In North America emerald ash borer was found only in ash trees until recently. In early 2015 a report was published of emerald ash borer identified in our native white fringetree. Host preference of emerald ash borer or resistance among North American ash species may vary. Green ash (F. pennsylvanica) and black ash (F. nigra), for example, appear to be highly preferred, while white ash (F. americana) and blue ash (F. quadrangulata) are less preferred. At this time all species and varieties of native ash in North America appear to be at risk from this pest.
Signs and Symptoms
It is difficult to detect emerald ash borer in newly infested trees because they exhibit few, if any, external symptoms. Jagged holes excavated by woodpeckers feeding on late instar or prepupal larvae may be the first sign that a tree is infested (Fig. 5). Distinctive D-shaped exit holes about 0.1 inch (3 to 4 mm) diameter (Fig. 6) left by emerging adult beetles may be seen on branches or the trunk, especially on trees with smooth bark.

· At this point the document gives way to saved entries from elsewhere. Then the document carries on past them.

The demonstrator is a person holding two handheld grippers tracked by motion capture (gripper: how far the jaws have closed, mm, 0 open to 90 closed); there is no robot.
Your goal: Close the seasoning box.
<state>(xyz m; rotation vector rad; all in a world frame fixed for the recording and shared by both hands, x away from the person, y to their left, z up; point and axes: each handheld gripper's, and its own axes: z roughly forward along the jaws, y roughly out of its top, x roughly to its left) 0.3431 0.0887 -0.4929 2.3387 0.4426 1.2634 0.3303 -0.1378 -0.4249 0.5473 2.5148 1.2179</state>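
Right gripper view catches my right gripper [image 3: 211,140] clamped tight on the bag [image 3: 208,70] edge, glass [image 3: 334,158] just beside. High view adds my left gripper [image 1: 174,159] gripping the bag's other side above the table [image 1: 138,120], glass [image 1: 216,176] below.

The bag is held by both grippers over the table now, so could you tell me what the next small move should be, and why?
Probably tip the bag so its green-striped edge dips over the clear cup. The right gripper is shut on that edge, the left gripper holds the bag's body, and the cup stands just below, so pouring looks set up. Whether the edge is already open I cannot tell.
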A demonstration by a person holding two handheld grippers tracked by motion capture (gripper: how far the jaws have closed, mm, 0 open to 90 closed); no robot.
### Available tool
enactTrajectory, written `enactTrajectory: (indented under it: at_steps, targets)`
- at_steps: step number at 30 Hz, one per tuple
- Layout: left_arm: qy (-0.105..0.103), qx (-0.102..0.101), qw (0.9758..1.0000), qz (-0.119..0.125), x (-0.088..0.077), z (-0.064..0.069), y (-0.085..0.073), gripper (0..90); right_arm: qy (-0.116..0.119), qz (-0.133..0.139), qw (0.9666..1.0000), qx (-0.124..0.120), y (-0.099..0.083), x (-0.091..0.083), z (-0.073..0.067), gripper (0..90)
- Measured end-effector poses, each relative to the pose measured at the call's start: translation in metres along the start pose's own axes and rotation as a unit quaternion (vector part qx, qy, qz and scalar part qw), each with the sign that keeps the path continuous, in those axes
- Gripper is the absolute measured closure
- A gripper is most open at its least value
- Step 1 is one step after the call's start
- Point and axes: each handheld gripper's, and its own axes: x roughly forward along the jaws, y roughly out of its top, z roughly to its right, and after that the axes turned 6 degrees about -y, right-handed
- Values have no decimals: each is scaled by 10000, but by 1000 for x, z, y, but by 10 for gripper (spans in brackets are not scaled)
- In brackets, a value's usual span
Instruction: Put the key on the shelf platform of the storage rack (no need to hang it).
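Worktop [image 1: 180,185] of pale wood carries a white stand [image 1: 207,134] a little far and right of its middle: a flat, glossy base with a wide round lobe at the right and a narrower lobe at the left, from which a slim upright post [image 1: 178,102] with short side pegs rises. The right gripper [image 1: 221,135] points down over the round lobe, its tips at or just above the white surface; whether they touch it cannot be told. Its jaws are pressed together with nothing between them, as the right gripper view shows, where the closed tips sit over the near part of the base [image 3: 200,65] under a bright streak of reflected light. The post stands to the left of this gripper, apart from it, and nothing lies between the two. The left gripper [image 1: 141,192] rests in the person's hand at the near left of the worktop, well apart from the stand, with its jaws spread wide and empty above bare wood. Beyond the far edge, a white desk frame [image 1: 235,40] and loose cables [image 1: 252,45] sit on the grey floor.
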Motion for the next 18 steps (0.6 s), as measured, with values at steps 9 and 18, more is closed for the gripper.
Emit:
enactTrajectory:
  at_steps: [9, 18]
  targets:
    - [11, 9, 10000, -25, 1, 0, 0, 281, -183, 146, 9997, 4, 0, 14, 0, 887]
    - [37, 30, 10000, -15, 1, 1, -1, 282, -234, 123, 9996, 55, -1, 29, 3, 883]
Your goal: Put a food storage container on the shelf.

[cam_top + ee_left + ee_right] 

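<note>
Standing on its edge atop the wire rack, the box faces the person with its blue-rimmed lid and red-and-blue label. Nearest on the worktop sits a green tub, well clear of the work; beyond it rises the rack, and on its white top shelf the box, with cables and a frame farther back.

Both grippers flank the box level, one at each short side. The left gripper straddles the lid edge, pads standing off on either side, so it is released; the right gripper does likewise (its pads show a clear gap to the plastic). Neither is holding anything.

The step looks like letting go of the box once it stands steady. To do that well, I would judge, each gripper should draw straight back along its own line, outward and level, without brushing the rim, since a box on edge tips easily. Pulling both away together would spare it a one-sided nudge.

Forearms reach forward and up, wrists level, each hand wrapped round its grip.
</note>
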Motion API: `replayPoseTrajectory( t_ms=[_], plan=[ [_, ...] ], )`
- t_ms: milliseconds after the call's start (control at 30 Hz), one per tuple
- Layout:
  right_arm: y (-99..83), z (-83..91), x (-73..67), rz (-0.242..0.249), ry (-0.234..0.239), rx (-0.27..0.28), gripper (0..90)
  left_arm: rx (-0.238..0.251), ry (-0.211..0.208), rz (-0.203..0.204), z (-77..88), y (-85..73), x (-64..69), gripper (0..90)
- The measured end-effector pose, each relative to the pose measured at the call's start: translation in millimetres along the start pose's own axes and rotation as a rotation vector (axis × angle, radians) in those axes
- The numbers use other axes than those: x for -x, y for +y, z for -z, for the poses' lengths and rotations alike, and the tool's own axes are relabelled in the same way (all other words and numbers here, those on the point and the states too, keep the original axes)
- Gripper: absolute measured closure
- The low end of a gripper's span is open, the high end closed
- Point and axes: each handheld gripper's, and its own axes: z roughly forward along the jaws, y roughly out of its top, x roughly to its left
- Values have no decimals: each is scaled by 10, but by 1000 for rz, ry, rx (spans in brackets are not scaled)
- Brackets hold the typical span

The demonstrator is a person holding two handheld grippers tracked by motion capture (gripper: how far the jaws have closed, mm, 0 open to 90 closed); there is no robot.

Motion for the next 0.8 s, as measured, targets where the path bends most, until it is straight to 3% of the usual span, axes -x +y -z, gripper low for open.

Bark may split vertically over larval feeding galleries. When the bark is removed from infested trees, the distinct, frass-filled larval galleries that etch the outer sapwood and phloem are readily visible. An elliptical area of discolored sapwood, usually a result of secondary infection by fungal pathogens, sometimes surrounds galleries.
As emerald ash borer densities build, foliage wilts, branches die, and the tree canopy becomes increasingly thin. Many trees appear to lose about 30 to 50 percent of the canopy after only a few years of infestation (Fig. 7).
Trees may die after 3 to 4 years of heavy infestation. Epicormic shoots (Fig. 8) may arise on the trunk or branches of the tree, often at the margin of live and dead tissue. Dense root sprouting sometimes occurs after trees die.
Emerald ash borer larvae have developed in branches and trunks ranging from 1 inch to 55 inches (2.5 to 140 cm) in diameter. Although stressed trees are initially more attractive to emerald ash borer than healthy trees are, in many areas all or nearly all ash trees greater than 1 inch in diameter have been attacked.
Stop the Spread
There are several things foresters and landowners can do to slow or stop the spread of emerald ash borer. First, educate yourself about emerald ash borer. Learn to recognize the symptoms displayed by infested trees and learn how the pest is moved by people. Second, read this quarantine notice. Third, don’t move firewood. The initial infestation identified in Missouri was found in a U.S. Army Corps of Engineers recreation area. The source could easily have been firewood taken there by a camper. Buy firewood where you plan to use it. Never haul firewood out of an emerald ash borer quarantine area. Fourth, if you buy ash nursery stock, make sure the nursery stock does not come from an emerald ash borer quarantine area. Fifth, if you buy or sell ash logs, follow quarantine regulations for handling and processing ash logs.